Department of Radiology Zealand University Hospital, Roskilde, Denmark; Department of Radiology Aarhus University Hospital, Skejby, Denmark; Copenhagen University Hospital, Gentofte, Denmark.
Pulmonary Research Unit (PLUZ), Department of Internal Medicine, Zealand University Hospital, Naestved, Denmark; Institute for Regional Health Research, University of Southern Denmark, Odense, Denmark.
Eur J Radiol. 2021 May;138:109664. doi: 10.1016/j.ejrad.2021.109664. Epub 2021 Mar 18.
Distant metastases are found in the many of patients with lung cancer at time of diagnosis. Several diagnostic tools are available to distinguish between metastatic spread and benign lesions in the adrenal gland. However, all require additional diagnostic steps after the initial CT. The purpose of this study was to evaluate if texture analysis of CT-abnormal adrenal glands on the initial CT correctly differentiates between malignant and benign lesions in patients with confirmed lung cancer.

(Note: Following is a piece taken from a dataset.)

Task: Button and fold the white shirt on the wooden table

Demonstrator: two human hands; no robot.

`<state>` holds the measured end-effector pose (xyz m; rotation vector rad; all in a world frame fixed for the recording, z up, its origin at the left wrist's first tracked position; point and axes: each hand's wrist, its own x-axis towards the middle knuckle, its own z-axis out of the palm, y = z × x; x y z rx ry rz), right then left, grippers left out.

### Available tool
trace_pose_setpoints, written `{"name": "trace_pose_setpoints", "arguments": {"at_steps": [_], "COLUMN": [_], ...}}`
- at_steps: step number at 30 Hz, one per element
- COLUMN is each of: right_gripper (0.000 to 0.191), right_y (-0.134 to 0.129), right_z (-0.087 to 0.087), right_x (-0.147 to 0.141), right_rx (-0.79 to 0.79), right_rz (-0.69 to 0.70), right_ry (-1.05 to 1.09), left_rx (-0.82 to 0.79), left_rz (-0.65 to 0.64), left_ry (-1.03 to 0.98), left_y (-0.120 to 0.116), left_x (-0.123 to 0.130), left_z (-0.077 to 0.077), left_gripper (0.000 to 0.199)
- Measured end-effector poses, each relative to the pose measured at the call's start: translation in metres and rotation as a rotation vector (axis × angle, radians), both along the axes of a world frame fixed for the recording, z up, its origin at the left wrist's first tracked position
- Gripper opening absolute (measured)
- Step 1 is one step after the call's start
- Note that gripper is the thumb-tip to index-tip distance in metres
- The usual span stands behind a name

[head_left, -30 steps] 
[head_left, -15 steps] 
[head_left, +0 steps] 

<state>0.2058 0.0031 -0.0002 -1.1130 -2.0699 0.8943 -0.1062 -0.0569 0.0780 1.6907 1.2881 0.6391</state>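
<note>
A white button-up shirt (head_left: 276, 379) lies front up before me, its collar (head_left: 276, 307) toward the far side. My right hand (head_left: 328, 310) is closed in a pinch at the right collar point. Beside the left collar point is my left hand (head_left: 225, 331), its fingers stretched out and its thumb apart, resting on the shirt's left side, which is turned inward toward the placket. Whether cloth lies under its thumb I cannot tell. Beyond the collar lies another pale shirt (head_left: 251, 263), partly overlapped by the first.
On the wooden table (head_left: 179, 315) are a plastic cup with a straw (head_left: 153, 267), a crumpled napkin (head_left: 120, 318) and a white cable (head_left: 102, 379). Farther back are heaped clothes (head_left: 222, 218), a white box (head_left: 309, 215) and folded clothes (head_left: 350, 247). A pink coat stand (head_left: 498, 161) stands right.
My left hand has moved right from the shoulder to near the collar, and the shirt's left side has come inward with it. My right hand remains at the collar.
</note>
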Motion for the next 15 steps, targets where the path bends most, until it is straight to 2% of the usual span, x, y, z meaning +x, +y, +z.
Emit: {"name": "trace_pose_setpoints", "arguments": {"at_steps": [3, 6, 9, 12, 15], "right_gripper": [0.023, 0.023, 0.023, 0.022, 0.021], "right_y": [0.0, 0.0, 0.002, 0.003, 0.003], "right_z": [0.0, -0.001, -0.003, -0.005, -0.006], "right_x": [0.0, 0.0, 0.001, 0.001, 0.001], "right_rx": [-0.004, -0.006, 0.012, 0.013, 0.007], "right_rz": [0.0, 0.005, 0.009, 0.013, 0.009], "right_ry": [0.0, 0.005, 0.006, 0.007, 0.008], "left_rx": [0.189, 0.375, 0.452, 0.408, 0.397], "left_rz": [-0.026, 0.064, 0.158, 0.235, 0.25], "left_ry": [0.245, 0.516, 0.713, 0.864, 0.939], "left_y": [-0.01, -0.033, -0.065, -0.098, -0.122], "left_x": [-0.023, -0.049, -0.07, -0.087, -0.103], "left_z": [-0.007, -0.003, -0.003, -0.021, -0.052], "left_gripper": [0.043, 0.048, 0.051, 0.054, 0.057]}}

In this retrospective study 160 patients with endoscopic ultrasound-guided biopsy from the left adrenal gland and a contrast-enhanced CT in portal venous phase were assessed with texture analysis. A region of interest encircling the entire adrenal gland was used and from this dataset the slice with the largest cross section of the lesion was analyzed individually.

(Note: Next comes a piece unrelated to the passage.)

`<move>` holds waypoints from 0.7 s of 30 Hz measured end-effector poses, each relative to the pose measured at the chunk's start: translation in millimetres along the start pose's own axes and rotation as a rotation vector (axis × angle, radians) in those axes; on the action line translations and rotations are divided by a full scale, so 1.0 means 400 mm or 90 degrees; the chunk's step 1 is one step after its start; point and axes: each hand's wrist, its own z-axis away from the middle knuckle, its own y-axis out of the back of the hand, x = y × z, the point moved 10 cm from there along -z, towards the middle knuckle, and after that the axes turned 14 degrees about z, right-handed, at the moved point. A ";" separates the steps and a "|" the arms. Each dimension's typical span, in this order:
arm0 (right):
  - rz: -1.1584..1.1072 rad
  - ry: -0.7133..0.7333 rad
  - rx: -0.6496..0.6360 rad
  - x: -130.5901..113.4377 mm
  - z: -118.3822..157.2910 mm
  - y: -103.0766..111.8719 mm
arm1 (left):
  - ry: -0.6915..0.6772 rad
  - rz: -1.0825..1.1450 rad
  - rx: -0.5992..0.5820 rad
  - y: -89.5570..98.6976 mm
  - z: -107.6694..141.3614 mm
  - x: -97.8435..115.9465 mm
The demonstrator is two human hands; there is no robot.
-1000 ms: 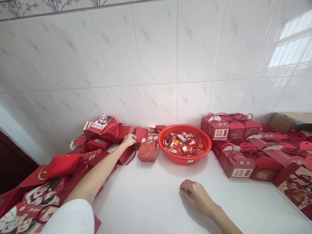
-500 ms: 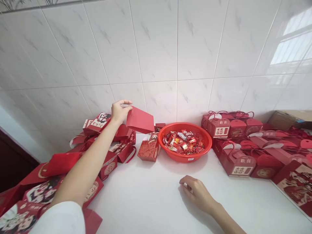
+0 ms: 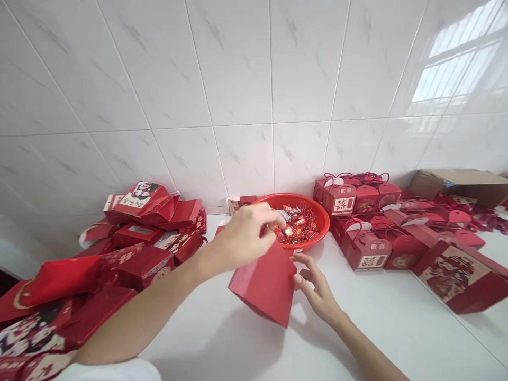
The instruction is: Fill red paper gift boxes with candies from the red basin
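A plain red cardboard box (image 3: 268, 288) hangs tilted over the white table, in front of the candy basket. My left hand (image 3: 250, 233) reaches across from the left, thumb and fingers closed on the box's upper edge. At the box's right edge is my right hand (image 3: 317, 291), its thumb and forefinger pinching that side. Just behind stands a round red plastic basket (image 3: 323, 225) full of wrapped candies (image 3: 299, 227); my left hand covers part of its left rim. Whatever lies inside the held box is hidden.
Red boxes and bags (image 3: 146, 264) pile up along the left. On the right stand rows of red handled gift boxes (image 3: 367, 251), with a larger printed red box (image 3: 456, 275) in front. A brown carton (image 3: 456, 185) sits at the back right, against the tiled wall (image 3: 238, 95).
My left hand has brought the red box from the back left toward me and to the right. My right hand has risen from the table to the box's edge. The view has shifted slightly.
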 end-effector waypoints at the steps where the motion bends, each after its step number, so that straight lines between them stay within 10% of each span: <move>1: -0.003 -0.003 0.000 0.003 0.001 -0.001 | 0.013 -0.006 -0.030 -0.034 -0.002 -0.012; 12: 0.234 0.054 0.130 -0.017 0.012 0.047 | 0.176 0.043 -0.094 -0.127 -0.033 -0.149; 21: 0.097 0.235 0.090 -0.128 0.031 0.030 | 0.227 0.045 -0.042 -0.165 -0.016 -0.227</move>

Several texture parameters showed statistically significantly difference between metastatic and benign lesions but with considerable between-groups overlaps in confidence intervals. Sensitivity and specificity were assessed using ROC-curves, and in univariate binary logistic regression the area under the curve ranged from 36 % (Kurtosis 0.5) to 69 % (Entropy 2.5) compared to 73 % in the best fitting model using multivariate binary logistic regression.
In lung cancer patients with abnormal adrenal gland at imaging, adrenal gland texture analyses appear not to have any role in discriminating benign from malignant lesions.

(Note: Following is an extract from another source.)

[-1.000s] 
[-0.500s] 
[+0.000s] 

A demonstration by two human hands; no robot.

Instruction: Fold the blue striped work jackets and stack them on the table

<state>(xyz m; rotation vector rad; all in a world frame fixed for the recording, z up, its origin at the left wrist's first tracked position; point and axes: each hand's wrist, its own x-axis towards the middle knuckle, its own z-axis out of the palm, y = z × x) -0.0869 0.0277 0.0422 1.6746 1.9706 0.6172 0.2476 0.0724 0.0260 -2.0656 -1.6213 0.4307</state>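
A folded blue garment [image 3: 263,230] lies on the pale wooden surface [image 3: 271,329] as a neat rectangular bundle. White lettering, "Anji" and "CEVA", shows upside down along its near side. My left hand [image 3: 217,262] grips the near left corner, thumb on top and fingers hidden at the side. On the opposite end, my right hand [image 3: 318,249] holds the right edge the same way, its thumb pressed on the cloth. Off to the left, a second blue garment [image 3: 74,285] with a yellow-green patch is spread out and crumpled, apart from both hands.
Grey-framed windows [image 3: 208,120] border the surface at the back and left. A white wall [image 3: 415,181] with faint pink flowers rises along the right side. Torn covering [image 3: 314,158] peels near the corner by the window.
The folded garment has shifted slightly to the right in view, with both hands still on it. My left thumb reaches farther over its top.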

在诊断时,许多肺癌患者已经有远处转移。有几种诊断工具可用于区分肾上腺转移和良性病变。然而,所有这些工具都需要在初始 CT 后进行额外的诊断步骤。本研究旨在评估 CT 异常肾上腺的纹理分析是否能正确区分确诊肺癌患者的恶性和良性病变。
在这项回顾性研究中,对 160 例经内镜超声引导活检的左肾上腺患者和门静脉期增强 CT 进行了纹理分析。使用包含整个肾上腺的感兴趣区域,并对该数据集的最大病变横截面积的切片进行单独分析。
一些纹理参数在转移性和良性病变之间存在统计学显著差异,但置信区间内存在相当大的组间重叠。使用 ROC 曲线评估敏感性和特异性,在单变量二元逻辑回归中,曲线下面积范围为 36%(峰度 0.5)至 69%(熵 2.5),而在使用多元二元逻辑回归的最佳拟合模型中为 73%。
在影像学上有异常肾上腺的肺癌患者中,肾上腺纹理分析似乎不能区分良性和恶性病变。